Google Cloud Dataflow · Arazzo Workflow

Google Cloud Dataflow Launch Flex Template and Monitor

Version 1.0.0

Launch a containerized Flex Template job, poll it to completion, then read its metrics.

1 workflow 1 source API 1 provider
View Spec View on GitHub Apache BeamBatch ProcessingBig DataData ProcessingETLStream ProcessingArazzoWorkflows

Provider

google-cloud-dataflow

Workflows

launch-flex-template-and-monitor
Launch a Flex Template job, poll until done, and read its metrics.
Launches a Flex Template into a region, captures the created job id, polls the job state until JOB_STATE_DONE, then retrieves the job metrics.
3 steps inputs: accessToken, containerSpecGcsPath, jobName, location, parameters, projectId outputs: finalState, jobId, metrics
1
launchFlexTemplate
launchLocationFlexTemplate
Launch a Dataflow job from the Flex Template container spec in the requested region.
2
pollJobState
getLocationJob
Fetch the launched job and confirm it has reached the terminal JOB_STATE_DONE state before reading metrics.
3
getMetrics
getLocationJobMetrics
Retrieve the execution metrics for the completed job, including counters and distributions emitted by the pipeline.

Source API Descriptions

Arazzo Workflow Specification

google-cloud-dataflow-launch-flex-template-and-monitor-workflow.yml Raw ↑
arazzo: 1.0.1
info:
  title: Google Cloud Dataflow Launch Flex Template and Monitor
  summary: Launch a containerized Flex Template job, poll it to completion, then read its metrics.
  description: >-
    Launches a Dataflow job from a Flex Template, which packages the pipeline
    code in a Docker container and supports dynamic configuration at launch time.
    The workflow submits the launch parameter, captures the created job id, polls
    the job until it reports JOB_STATE_DONE, and then retrieves the execution
    metrics.

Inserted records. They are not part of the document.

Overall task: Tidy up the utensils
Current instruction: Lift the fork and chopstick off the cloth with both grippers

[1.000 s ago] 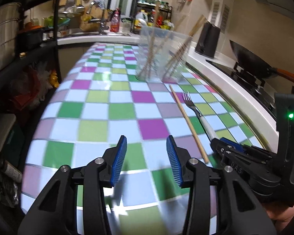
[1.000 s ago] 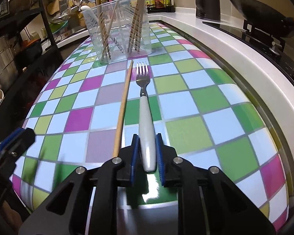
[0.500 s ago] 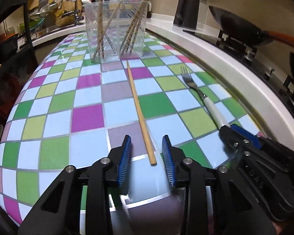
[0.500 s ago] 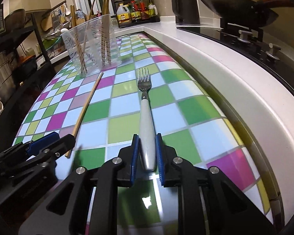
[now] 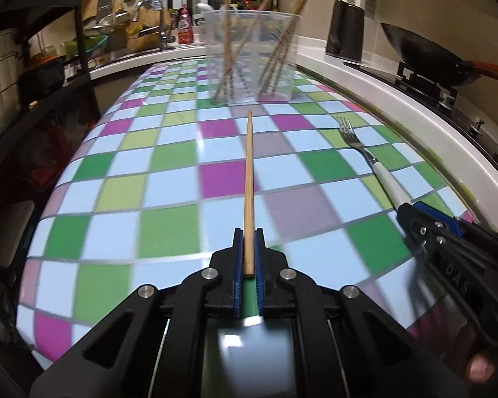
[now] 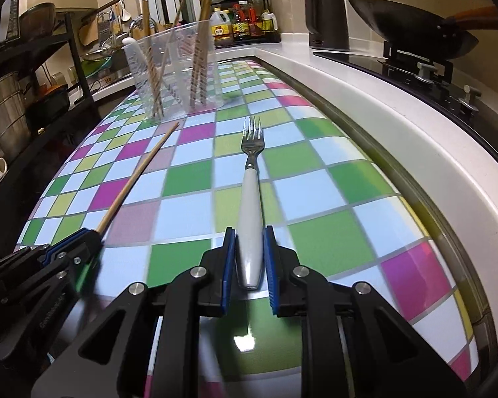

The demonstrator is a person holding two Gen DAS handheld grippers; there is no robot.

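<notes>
On the checkered desk [image 5: 169, 199], the left gripper [image 5: 248, 252] has its jaws closed on the near end of a wooden chopstick [image 5: 249, 179], which points toward the clear plastic holder [image 5: 252, 59] (more chopsticks stand inside). To its right, the right gripper [image 6: 249, 262] clamps the white handle of a fork [image 6: 250, 205], tines aimed away, beside the white counter edge [image 6: 415, 126].

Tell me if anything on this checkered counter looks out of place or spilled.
Nothing spilled or damaged. Only two utensils are outside the clear holder: a single chopstick clamped in the left gripper, and a white-handled fork between the right gripper's pads.
</notes>
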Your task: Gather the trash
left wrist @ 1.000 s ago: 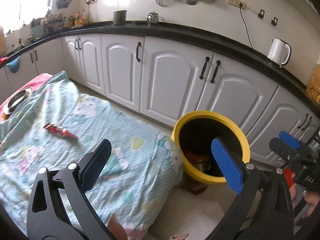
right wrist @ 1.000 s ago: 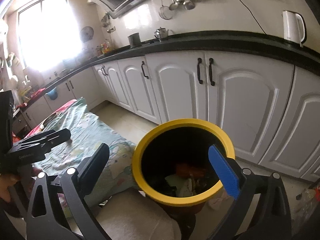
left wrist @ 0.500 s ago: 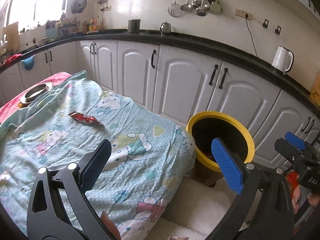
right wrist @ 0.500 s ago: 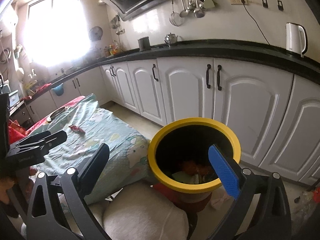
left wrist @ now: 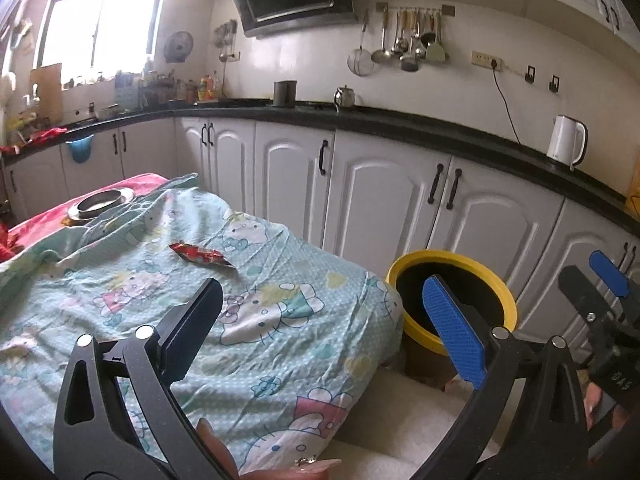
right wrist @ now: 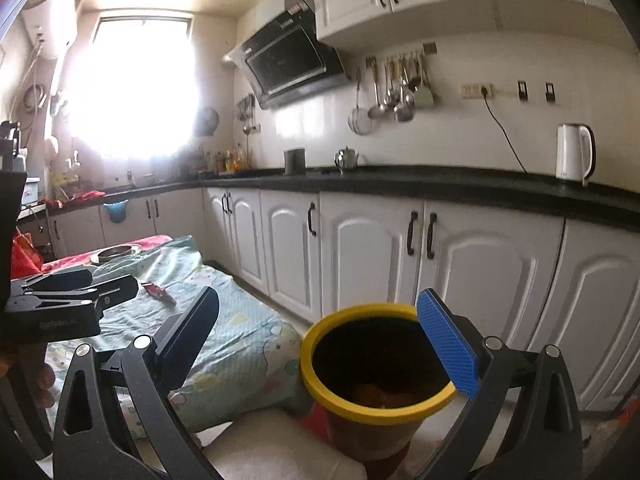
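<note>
A red snack wrapper (left wrist: 202, 254) lies on the light blue cartoon-print cloth (left wrist: 248, 344) that covers a low table; it also shows small in the right wrist view as the wrapper (right wrist: 159, 292). A yellow-rimmed bin (left wrist: 454, 300) stands on the floor just right of the table, with trash inside it in the bin (right wrist: 376, 360). My left gripper (left wrist: 320, 328) hovers open over the cloth's near right part, well short of the wrapper. My right gripper (right wrist: 320, 340) is open and empty above the bin's near side.
White cabinets (left wrist: 384, 200) under a black counter (left wrist: 400, 124) run behind the table and bin. A white kettle (left wrist: 566, 142) stands on the counter. A metal dish (left wrist: 100, 202) sits at the table's far left. A pale cushion (right wrist: 280, 448) lies below the bin.
Both cameras have tilted up and pulled back from the bin. The left gripper has swung left over the cloth, so the wrapper sits nearer the middle. Both grippers stayed open.
</note>
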A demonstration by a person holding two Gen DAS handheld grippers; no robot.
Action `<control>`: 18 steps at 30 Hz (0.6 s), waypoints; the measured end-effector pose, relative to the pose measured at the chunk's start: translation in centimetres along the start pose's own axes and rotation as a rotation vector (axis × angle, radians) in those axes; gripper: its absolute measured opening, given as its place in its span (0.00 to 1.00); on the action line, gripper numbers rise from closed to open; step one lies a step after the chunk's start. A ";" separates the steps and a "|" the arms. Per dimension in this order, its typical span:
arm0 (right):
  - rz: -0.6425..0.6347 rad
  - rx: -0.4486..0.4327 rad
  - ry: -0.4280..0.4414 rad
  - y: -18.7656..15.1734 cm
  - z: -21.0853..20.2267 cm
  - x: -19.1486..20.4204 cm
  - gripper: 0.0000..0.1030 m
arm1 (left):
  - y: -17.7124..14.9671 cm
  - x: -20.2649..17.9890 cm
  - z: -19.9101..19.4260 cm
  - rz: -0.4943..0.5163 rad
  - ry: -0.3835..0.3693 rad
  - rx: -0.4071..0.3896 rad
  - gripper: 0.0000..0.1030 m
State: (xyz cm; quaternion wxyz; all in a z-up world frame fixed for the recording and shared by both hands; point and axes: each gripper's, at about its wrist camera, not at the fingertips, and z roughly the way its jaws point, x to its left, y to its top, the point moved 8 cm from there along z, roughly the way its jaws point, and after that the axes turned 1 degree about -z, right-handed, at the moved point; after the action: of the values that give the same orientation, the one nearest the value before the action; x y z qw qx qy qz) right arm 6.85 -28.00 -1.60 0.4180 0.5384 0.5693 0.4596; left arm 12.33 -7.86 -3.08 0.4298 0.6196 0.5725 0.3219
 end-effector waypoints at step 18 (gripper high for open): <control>0.010 0.029 0.004 -0.8 0.7 0.2 0.94 | -0.9 0.0 -0.1 -0.005 -0.012 -0.004 0.89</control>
State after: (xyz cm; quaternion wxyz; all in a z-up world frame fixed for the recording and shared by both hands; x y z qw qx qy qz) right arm 7.29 -27.74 -2.52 0.4067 0.5464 0.5739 0.4546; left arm 11.88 -7.84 -3.86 0.4354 0.6191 0.5707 0.3185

Every step spells out its request inline, including the inline
    Bearer authorization Google Cloud requires, so the flow can be read and
    executed without opening the underlying OpenAPI description.
  version: 1.0.0
sourceDescriptions:
- name: dataflowApi
  url: ../openapi/google-cloud-dataflow-api-openapi.yml
  type: openapi
workflows:
- workflowId: launch-flex-template-and-monitor
  summary: Launch a Flex Template job, poll until done, and read its metrics.
  description: >-
    Launches a Flex Template into a region, captures the created job id, polls
    the job state until JOB_STATE_DONE, then retrieves the job metrics.
  inputs:
    type: object
    required:
    - accessToken
    - projectId
    - location
    - jobName
    - containerSpecGcsPath
    properties:
      accessToken:
        type: string
        description: Google Cloud OAuth 2.0 access token used as a Bearer credential.
      projectId:
        type: string
        description: The Google Cloud project id that owns the job.
      location:
        type: string
        description: The regional endpoint that contains the job (e.g. us-central1).
      jobName:
        type: string
        description: The name to assign to the launched job.
      containerSpecGcsPath:
        type: string
        description: Cloud Storage path to the Flex Template container spec file (gs://...).
      parameters:
        type: object
        description: Map of runtime template parameter name/value pairs.
  steps:
  - stepId: launchFlexTemplate
    description: >-
      Launch a Dataflow job from the Flex Template container spec in the
      requested region.
    operationId: launchLocationFlexTemplate
    parameters:
    - name: Authorization
      in: header
      value: Bearer $inputs.accessToken
    - name: projectId
      in: path
      value: $inputs.projectId
    - name: location
      in: path
      value: $inputs.location
    requestBody:
      contentType: application/json
      payload:
        launchParameter:
          jobName: $inputs.jobName
          containerSpecGcsPath: $inputs.containerSpecGcsPath
          parameters: $inputs.parameters
        validateOnly: false
    successCriteria:
    - condition: $statusCode == 200
    outputs:
      jobId: $response.body#/job/id
      jobState: $response.body#/job/currentState
  - stepId: pollJobState
    description: >-
      Fetch the launched job and confirm it has reached the terminal
      JOB_STATE_DONE state before reading metrics.
    operationId: getLocationJob
    parameters:
    - name: Authorization
      in: header
      value: Bearer $inputs.accessToken
    - name: projectId
      in: path
      value: $inputs.projectId
    - name: location
      in: path
      value: $inputs.location
    - name: jobId
      in: path
      value: $steps.launchFlexTemplate.outputs.jobId
    successCriteria:
    - condition: $statusCode == 200
    - context: $response.body
      condition: $.currentState == "JOB_STATE_DONE"
      type: jsonpath
    outputs:
      currentState: $response.body#/currentState
    onSuccess:
    - name: completed
      type: goto
      stepId: getMetrics
      criteria:
      - context: $response.body
        condition: $.currentState == "JOB_STATE_DONE"
        type: jsonpath
    onFailure:
    - name: keepPolling
      type: retry
      retryAfter: 30
      retryLimit: 60
      criteria:
      - condition: $statusCode == 200
  - stepId: getMetrics
    description: >-
      Retrieve the execution metrics for the completed job, including counters
      and distributions emitted by the pipeline.
    operationId: getLocationJobMetrics
    parameters:
    - name: Authorization
      in: header
      value: Bearer $inputs.accessToken
    - name: projectId
      in: path
      value: $inputs.projectId
    - name: location
      in: path
      value: $inputs.location
    - name: jobId
      in: path
      value: $steps.launchFlexTemplate.outputs.jobId
    successCriteria:
    - condition: $statusCode == 200
    outputs:
      metricTime: $response.body#/metricTime
      metrics: $response.body#/metrics
  outputs:
    jobId: $steps.launchFlexTemplate.outputs.jobId
    finalState: $steps.pollJobState.outputs.currentState
    metrics: $steps.getMetrics.outputs.metrics